Почти столь же важную роль, как пьеса Зорина, сыграло в открытии свежих перспектив для советского театра возобновление «Клопа» Маяковского в 1954 г., вызвавшее огромный интерес публики. Новая встреча с резким, прямым языком Маяковского (и Хемингуэя — пожалуй, из зарубежных писателей он пользовался у молодого поколения наибольшей популярностью) снабдила русских образцом неусложненных форм рассуждения. Одновременно свежий взгляд на постановку Мейерхольда, которая долгие годы была под запретом, напомнил новому поколению о выразительных возможностях нереалистической режиссуры. У стерильного и помпезного схематизма системы Станиславского, которая превратилась в официальный сценический метод социалистического реализма, появился конкурент. И, получив возможность выбора, публика тотчас решительно отдала предпочтение новым постановкам, чем явно привела партийные власти в полное замешательство.
Более современные режиссерские методы заявили о себе в 1955 г. в новой постановке Охлопковым «Гамлета». Охлопков как бы воскрешал приемы своего учителя Мейерхольда, стремясь воплотить в жизнь его мечту о совершенно новом «Гамлете». Наиболее радикально порвал с театром сталинской эпохи режиссер Николай Акимов, чья «формалистическая» постановка «Гамлета» в начале 30-х гг. вызвала у Сталина резкие нарекания[1553]

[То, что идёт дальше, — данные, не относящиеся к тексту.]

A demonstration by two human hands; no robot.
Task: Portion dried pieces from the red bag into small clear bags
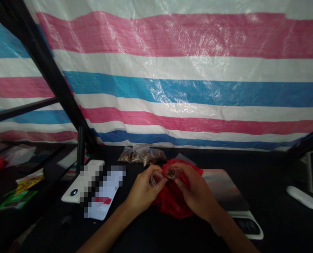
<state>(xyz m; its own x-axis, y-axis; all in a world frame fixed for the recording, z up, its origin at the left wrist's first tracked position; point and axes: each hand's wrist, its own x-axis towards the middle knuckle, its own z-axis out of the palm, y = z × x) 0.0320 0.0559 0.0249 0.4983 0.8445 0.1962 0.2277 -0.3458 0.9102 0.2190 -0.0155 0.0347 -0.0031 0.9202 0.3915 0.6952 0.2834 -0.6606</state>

.Не в пример театральным бюрократам сталинской эпохи Акимов — современный художник и независимый философ. Его концепция нового театра прежде всего подчеркивает важность различения театра и кинематографа, которые в сталинскую эпоху составляли как бы две стороны одной тусклой, невзрачной медали. Роль театра в культурном развитии уникальна — по двум основным причинам. Во-первых, пьесам, по утверждению Акимова, присуща «материальность» — ощущение физической непосредственности, которое могут создать только реальные люди, вещи и краски. Неумение развить это ощущение непосредственного контакта идет в значительной степени от консервативной приверженности условиям «механической» сцены XVIII в. и от нежелания смело экспериментировать с «электрической» сценой современности.
Второй и даже более важный фактор, различающий кинематограф и театр, — это зрительское участие. Спектакль — это когда «между двумя живыми половинами театра — сценой и зрительным залом — идет непрерывный диалог… Единственный небогатый диалог, доступный кинозрителю, — это связь с киномехаником, да и то если он плохо исполняет свои обязанности и рамка кадра влезает на середину экрана»[1554]
. Второй выдающийся постановщик-экспериментатор на ленинградской сцене, Георгий Товстоногов, тоже подчеркивал важность диалога между живыми исполнителями и живой аудиторией, говоря об уникальной возможности создать особую атмосферу — «напряженная тишина на сцене и, насколько возможно, в зрительном зале»[1555].